1. Becker, G. S. (1964). Human Capital, A Theoretical and Empirical Analysis. New York: Columbia University Press for the National Bureau of Economic Research.

2. Edvinsson L. & Malone, M.S. (1999). Le capital immatériel de l’entreprise : identification, mesure, management, Éditions Maxima, Coll. Mazars.

3. Lev B. (2001). Intangibles: Management, Measurement, and Reporting. Washington DC: Brookings Institution Press.

4. Fustec A. et al. (2011). Thésaurus-Bercy. Référentiel français de mesure de la valeur extra-financière et financière du capital immatériel des entreprises. Rapport.

5. Bessieux-Ollier, C. & Walliser, É. (2010). Le capital immatériel. État des lieux et perspectives. Revue française de gestion, 207, 85-92.

6. Savall, H. & Zardet, V. (2020). Maîtriser les coûts et les performances cachés, 7e édition. Paris : Economica.

7. Savall, H. & Zardet, V. (2021). Traité du management socio-économique. Théorie et pratiques. Caen : EMS Éditions. 

8. Bertézène, S. (2021). Opérationnalisation du pilotage par la pensée complexe : le cas des services de santé. ACCRA, 10, 57-82.

9. Cappelletti, L., Voyant,O. & Savall, H. (2018). La méthode des coûts cachés : bilan d’étape en mode praticien réflexif de quarante années d’application.
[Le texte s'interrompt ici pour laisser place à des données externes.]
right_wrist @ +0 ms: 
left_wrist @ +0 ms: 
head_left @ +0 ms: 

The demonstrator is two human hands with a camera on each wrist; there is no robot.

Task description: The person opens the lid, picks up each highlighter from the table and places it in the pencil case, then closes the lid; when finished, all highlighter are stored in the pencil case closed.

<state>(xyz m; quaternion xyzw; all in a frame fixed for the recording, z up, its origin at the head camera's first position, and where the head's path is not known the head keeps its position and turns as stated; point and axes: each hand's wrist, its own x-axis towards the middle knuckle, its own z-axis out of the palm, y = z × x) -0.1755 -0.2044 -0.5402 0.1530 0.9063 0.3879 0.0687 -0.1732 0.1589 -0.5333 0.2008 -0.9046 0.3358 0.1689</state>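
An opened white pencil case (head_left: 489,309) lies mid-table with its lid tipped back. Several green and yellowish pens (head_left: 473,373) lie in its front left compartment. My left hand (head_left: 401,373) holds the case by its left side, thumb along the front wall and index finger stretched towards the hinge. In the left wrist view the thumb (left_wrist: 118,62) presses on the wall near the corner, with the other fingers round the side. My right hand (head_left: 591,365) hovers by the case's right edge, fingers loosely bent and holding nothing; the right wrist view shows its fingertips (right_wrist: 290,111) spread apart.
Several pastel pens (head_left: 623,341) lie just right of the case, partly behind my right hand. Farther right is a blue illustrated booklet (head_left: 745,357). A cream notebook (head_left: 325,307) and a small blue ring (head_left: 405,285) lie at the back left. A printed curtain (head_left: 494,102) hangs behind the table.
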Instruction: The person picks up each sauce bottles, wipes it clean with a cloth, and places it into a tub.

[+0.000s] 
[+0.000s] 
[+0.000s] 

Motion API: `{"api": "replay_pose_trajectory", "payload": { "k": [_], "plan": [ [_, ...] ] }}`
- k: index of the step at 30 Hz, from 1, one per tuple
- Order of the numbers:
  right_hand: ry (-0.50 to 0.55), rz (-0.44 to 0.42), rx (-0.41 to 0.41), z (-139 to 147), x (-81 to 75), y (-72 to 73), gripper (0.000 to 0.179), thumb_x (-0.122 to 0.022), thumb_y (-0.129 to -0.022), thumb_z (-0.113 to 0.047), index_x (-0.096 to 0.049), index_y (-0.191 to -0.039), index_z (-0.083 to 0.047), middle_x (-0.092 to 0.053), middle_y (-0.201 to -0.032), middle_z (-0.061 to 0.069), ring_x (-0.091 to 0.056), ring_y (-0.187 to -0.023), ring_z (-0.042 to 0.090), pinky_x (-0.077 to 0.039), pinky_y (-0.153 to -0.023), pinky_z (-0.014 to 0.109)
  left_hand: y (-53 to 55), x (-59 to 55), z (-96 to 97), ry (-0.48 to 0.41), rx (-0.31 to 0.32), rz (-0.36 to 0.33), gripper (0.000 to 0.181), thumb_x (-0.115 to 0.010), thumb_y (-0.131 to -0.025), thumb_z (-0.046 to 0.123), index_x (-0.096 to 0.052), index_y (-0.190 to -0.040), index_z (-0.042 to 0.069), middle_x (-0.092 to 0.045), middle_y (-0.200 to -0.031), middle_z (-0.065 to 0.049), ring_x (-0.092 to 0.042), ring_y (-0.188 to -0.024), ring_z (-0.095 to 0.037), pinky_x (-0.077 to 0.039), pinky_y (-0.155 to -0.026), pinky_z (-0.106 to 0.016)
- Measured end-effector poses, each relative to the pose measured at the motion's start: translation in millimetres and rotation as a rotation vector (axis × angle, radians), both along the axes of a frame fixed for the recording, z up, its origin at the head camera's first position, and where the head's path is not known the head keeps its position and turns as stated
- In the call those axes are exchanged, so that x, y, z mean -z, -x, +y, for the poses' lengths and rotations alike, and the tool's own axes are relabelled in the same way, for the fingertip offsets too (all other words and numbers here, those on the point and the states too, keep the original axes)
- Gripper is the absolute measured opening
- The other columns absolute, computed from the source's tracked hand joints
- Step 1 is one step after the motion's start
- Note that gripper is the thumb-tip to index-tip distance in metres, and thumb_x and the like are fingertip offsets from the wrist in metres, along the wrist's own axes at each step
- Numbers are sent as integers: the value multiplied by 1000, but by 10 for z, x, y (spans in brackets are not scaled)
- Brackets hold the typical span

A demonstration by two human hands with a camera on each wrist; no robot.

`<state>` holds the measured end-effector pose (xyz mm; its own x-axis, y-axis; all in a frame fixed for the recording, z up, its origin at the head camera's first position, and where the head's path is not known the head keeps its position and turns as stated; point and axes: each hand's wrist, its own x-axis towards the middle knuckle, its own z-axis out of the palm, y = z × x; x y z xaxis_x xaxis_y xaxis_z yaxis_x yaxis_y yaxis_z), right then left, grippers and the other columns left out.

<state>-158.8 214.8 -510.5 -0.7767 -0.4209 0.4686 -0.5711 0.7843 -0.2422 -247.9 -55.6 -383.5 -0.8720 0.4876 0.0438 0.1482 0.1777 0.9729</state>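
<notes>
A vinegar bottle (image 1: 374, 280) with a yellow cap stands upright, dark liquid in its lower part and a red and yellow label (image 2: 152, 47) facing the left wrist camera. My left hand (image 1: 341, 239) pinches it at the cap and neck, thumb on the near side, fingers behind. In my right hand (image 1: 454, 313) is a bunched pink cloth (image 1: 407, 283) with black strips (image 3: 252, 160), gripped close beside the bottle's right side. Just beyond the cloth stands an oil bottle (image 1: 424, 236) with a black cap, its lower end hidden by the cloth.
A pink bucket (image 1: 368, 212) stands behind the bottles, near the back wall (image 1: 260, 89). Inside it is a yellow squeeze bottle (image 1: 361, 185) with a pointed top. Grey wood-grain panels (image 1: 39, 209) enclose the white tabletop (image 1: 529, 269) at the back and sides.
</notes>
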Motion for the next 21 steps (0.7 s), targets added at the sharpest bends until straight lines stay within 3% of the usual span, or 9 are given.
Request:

Transitions numériques et informations comptables, Nantes.

10. Bertézène, S. & Rondeau, D. (2013). Regards croisés sur les infections nosocomiales : de la responsabilisation juridique à l’évaluation des coûts. Droit Déontologie & Soins 13, 296-309.

11. Cappelletti, L. (2010). Vers un modèle socio-économique de mesure du capital humain ? Revue française de gestion, 207, 139-152.

12. Savall, H. & Cappelletti, L. (2018). Le coût caché de l’absentéisme au travail - 108 milliards € : la facture du mauvais management. Institut Sapiens.

13. Thiébaut-Bertrand, A. & Fière, D. (2021). Chapitre 32. La démarche socio-économique et les structures hospitalières. Dans : Henri Savall éd., Traité du management socio-économique. Théorie et pratiques. Caen : EMS Éditions. pp. 420-430.

14. Detchessahar, M. (2019). L’entreprise délibérée - Refonder le management par le dialogue. Éditions Nouvelle Cité.

  • Note
  • *L’Institut ISEOR a été créé par l’universitaire Henri Savall, enseignant-chercheur en sciences de gestion (Traité de management socio-économique, 2021).